Orthodontic TreatmentMore people are undergoing orthodontic treatment in recent years. Brits alone have been flocking practices such as MiSmile to undergo various dental procedures — orthodontic treatment among them. According to the British Dental Health Foundation, about one in five people now spend more money on oral care than ever before. Experts say it’s just the beginning.

With this increase is demand, many parents are asking if their children can be brought along as well. In the case of orthodontics, there is always the question of age with regards to how early children can undergo treatment. Invisalign, the modern, more discreet answer to traditional braces, is making headlines. But can youngsters take advantage of it?

Early Orthodontics

Invisalign’s effectiveness is well-documented. Patients can get desirable results in as little as 12 months, compared to several years for traditional braces. Obviously, the severity of one’s case can lead to a different result. But overall, before-and-after comparisons show great improvements without the troubles of traditional braces.

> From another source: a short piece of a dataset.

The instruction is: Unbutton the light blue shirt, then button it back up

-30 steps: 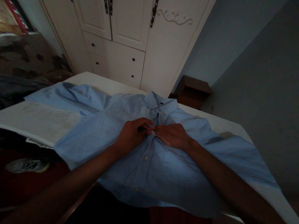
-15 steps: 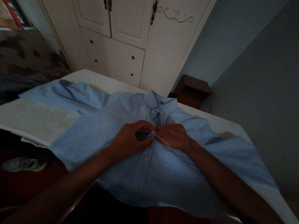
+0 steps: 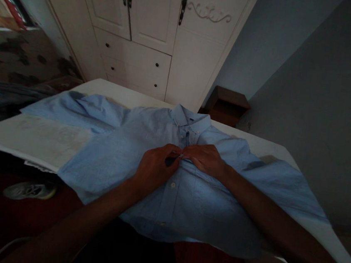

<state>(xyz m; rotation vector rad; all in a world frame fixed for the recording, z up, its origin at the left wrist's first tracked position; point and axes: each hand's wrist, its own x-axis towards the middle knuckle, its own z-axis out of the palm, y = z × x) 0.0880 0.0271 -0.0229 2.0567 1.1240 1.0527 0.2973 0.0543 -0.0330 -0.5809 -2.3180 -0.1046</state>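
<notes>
A light blue button-up shirt [image 3: 113, 152] lies face up and spread across a white table [image 3: 46, 139], its collar [image 3: 192, 118] at the far edge and its sleeves out to both sides. At the chest, my left hand [image 3: 158, 163] pinches the front button strip between thumb and fingers. Fingertip to fingertip with it, my right hand [image 3: 205, 157] grips the same strip from the right. Any button between the fingertips is hidden. Below the hands a white button [image 3: 172, 185] shows on the strip, and the cloth under my right hand is creased.
Beyond the table stands a white wardrobe [image 3: 189, 62] with drawers, with a small brown nightstand [image 3: 228, 103] to its right. Dark clothing [image 3: 3, 101] is heaped at the left. A shoe [image 3: 29, 190] is on the red floor.
My fingertips have drawn closer together on the button strip, and the gap inside my left hand's pinch has narrowed. The white button seen between them earlier is now covered.
</notes>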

However, the aforementioned results speak for adults. For children, it might be a different story. To know more about Invisalign’s compatibility, one needs to look at the case from a general perspective. Experts typically recommend that children undergo treatment between the ages of 8 and 10. This is when the first molars have already come in, allowing orthodontists to check for misalignment.

The American Association of Orthodontics (AAO) recommends an earlier age, which is at 7. It’s because by this age, according to Dr Thomas Cangialosi, wherein permanent teeth have already erupted. Parents are advised to have their children screened this early to determine whether a bad bite is present and if said bit problem can be an immediate or long-term issue. At which time, the decision of undergoing orthodontic treatment falls on the concerned parties.

As for Invisalign, it takes a certain level of maturity to fully comply with treatment. The recommendations made beforehand mainly concern traditional braces, which are more or less fixed. Invisalign is removable, but still needs to be worn at least 20 hours per day. Children can take some time getting used to aligners, and the fact that they know it is removable might present some drawbacks. For this, it is advised to confirm first that the child is ready to commit to the treatment before everything else.